→ TASK DESCRIPTION
How many lines in the data below include the word "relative"? Respond with the number, nothing more.

→ RAW DATA
---*---

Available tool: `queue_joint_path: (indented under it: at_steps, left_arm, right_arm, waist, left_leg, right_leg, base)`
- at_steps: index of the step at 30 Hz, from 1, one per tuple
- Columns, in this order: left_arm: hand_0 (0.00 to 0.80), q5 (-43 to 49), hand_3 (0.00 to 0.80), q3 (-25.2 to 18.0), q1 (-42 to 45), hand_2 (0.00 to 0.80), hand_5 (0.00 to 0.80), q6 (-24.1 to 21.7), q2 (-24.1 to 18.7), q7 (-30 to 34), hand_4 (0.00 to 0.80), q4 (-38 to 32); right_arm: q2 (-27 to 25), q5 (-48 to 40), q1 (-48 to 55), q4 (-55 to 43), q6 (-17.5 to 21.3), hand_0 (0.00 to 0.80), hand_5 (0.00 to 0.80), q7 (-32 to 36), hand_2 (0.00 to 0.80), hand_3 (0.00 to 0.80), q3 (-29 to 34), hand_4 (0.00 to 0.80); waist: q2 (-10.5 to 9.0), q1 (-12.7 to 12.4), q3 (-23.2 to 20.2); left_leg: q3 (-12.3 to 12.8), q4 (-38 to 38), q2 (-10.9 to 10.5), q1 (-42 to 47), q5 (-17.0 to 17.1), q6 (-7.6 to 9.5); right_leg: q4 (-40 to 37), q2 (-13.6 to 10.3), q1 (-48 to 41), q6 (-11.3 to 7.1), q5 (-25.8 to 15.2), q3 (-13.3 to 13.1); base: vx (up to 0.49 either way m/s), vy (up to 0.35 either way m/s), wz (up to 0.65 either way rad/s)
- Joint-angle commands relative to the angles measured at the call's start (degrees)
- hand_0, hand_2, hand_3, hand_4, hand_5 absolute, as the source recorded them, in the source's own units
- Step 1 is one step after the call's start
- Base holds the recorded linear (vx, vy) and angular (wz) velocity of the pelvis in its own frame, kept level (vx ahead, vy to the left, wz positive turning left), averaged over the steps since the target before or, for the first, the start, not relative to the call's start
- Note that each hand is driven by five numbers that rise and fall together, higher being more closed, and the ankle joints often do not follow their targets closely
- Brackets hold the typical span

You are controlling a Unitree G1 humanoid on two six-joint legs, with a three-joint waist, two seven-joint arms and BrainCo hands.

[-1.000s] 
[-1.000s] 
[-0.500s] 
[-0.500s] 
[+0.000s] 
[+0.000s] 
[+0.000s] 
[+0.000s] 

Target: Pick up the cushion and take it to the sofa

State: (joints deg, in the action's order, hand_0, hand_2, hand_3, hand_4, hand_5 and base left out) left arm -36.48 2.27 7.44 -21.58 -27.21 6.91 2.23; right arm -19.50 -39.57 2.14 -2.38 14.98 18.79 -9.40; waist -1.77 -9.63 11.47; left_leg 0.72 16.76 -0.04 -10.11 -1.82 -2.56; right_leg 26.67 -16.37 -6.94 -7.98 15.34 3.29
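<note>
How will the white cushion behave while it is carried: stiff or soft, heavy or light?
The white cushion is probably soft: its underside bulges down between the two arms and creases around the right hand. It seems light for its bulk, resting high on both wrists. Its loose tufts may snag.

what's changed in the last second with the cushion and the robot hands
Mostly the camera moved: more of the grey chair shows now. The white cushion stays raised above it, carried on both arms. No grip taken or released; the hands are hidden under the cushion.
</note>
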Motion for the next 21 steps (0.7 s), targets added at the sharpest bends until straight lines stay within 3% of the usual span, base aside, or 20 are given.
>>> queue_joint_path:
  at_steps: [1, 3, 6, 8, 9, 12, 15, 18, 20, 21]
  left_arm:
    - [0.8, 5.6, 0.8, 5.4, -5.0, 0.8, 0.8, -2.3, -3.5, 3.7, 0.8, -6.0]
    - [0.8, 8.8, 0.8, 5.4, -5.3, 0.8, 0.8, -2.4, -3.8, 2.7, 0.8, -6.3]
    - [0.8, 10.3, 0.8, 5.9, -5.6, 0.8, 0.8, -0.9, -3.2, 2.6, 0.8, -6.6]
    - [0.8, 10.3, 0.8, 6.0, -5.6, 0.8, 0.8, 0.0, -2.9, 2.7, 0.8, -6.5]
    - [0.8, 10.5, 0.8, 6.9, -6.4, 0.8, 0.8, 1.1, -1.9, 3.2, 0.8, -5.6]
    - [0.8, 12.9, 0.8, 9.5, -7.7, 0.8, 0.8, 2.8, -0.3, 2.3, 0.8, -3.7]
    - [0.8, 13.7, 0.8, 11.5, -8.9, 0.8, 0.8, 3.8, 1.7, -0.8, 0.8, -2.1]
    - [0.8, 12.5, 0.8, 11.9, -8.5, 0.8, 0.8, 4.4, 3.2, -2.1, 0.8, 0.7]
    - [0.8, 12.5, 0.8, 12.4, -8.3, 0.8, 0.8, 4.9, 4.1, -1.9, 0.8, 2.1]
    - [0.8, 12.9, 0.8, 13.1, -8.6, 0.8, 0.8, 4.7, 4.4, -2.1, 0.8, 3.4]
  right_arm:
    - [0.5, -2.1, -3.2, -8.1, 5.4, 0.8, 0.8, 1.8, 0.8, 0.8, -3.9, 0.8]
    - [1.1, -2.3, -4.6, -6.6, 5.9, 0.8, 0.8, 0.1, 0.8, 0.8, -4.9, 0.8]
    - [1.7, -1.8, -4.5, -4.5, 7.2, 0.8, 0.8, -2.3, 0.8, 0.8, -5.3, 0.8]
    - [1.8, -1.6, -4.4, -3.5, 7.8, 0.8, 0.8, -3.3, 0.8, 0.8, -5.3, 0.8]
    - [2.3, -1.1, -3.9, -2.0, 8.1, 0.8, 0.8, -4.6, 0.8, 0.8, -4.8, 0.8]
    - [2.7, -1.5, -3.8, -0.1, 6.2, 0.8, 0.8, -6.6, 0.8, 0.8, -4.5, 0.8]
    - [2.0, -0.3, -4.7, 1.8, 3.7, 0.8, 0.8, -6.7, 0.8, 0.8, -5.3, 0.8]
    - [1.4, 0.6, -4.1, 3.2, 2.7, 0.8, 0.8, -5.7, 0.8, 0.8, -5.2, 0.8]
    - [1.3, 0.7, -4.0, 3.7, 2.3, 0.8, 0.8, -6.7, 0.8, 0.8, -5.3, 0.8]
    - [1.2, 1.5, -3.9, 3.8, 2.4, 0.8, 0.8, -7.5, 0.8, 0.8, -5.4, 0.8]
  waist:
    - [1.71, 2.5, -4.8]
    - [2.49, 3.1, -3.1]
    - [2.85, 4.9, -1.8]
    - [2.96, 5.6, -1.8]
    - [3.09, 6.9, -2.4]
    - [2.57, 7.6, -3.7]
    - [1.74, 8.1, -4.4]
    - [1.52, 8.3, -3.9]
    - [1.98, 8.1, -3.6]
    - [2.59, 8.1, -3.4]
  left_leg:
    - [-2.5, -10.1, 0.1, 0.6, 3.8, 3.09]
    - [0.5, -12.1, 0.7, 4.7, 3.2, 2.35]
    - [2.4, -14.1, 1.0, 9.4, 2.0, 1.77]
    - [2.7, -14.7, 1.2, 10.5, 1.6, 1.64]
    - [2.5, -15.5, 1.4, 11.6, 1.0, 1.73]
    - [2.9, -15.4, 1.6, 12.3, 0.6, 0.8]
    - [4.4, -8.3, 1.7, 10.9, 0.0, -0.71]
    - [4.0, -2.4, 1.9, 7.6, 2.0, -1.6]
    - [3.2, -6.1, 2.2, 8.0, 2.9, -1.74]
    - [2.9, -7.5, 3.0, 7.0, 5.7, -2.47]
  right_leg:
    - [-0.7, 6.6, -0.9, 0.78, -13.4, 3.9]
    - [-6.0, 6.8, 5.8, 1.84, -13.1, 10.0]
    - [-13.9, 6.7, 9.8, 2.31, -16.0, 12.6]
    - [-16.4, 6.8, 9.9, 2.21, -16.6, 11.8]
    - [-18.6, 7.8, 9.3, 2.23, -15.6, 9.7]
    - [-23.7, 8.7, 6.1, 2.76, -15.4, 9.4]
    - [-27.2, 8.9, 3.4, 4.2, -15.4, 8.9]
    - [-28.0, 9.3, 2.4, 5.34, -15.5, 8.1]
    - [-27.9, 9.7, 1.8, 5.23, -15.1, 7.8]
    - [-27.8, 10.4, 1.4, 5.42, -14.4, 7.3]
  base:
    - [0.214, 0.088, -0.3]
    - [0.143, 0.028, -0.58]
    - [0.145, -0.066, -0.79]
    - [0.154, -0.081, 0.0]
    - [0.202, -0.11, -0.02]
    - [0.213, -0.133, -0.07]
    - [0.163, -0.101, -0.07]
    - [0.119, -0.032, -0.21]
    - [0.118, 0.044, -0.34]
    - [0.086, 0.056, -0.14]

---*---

→ RESULT OF THE TASK
2